START PROVIDED MATERIAL
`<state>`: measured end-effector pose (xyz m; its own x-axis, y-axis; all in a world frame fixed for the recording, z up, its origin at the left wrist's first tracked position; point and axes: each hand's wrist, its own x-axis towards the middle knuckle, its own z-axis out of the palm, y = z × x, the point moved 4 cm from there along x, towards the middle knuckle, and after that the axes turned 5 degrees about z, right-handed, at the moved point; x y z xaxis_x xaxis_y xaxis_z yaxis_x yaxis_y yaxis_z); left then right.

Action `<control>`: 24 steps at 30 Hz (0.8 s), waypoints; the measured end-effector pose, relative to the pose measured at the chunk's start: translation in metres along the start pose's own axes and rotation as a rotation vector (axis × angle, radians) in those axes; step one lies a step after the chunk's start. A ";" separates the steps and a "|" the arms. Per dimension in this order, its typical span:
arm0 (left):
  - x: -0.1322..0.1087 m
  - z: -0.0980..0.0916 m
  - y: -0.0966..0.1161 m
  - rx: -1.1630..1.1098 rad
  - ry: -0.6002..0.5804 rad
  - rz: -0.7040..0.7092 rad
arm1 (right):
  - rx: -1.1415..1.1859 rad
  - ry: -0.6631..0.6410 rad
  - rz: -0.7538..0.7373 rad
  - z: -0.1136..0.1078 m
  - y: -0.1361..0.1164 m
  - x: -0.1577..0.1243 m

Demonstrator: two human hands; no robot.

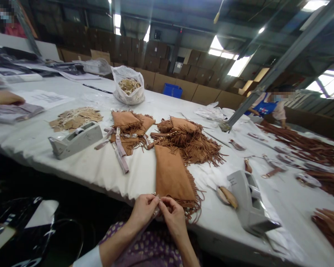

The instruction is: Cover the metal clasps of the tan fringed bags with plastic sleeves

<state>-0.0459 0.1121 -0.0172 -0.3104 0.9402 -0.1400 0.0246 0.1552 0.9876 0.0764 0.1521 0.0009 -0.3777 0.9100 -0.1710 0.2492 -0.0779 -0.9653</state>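
Note:
A tan suede fringed pouch [171, 174] lies lengthwise on the white table [105, 170], its near end at the table's front edge. My left hand [143, 210] and my right hand [173, 217] meet at that near end, fingers pinched together on the pouch's edge and on a small pale strip between them. More tan fringed pouches [189, 141] are heaped behind it, and another stack [129, 126] lies to their left.
A grey tape dispenser [76, 140] stands to the left, a second one [249, 202] to the right. Pale strips [119, 148], paper tags [75, 118] and a plastic bag [128, 89] lie further back. Another person's hand [1, 99] shows at far left; a person works at far right.

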 end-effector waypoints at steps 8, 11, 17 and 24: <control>0.004 -0.001 0.015 0.047 0.018 -0.044 | 0.208 0.060 0.101 -0.007 0.010 0.002; 0.005 -0.002 0.021 0.006 -0.003 -0.066 | 0.290 0.234 0.184 -0.011 0.024 -0.009; 0.007 -0.004 0.031 -0.108 -0.083 -0.106 | 0.256 -0.047 0.290 0.019 0.032 -0.025; -0.008 -0.031 0.032 -0.035 -0.143 -0.040 | 0.382 -0.122 0.325 0.025 0.016 -0.022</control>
<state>-0.0719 0.1006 0.0174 -0.1722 0.9674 -0.1859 -0.0191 0.1854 0.9825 0.0659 0.1210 -0.0155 -0.4422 0.7614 -0.4740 0.0365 -0.5127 -0.8578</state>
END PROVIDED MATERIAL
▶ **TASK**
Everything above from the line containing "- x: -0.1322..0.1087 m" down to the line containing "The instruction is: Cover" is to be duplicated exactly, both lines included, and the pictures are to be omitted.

▶ **WRITTEN RESPONSE**
  - x: -0.1322..0.1087 m
  - z: -0.0980..0.0916 m
  - y: -0.0966..0.1161 m
  - rx: -1.1630..1.1098 rad
  - ry: -0.6002..0.5804 rad
  - rz: -0.7040..0.7092 rad
arm1 (right):
  - rx: -1.1415..1.1859 rad
  - ry: -0.6631..0.6410 rad
  - rz: -0.7538..0.7373 rad
  - z: -0.1136..0.1078 m
  - y: -0.1361..0.1164 m
  - x: -0.1577..0.1243 m

Demonstrator: two human hands; no robot.


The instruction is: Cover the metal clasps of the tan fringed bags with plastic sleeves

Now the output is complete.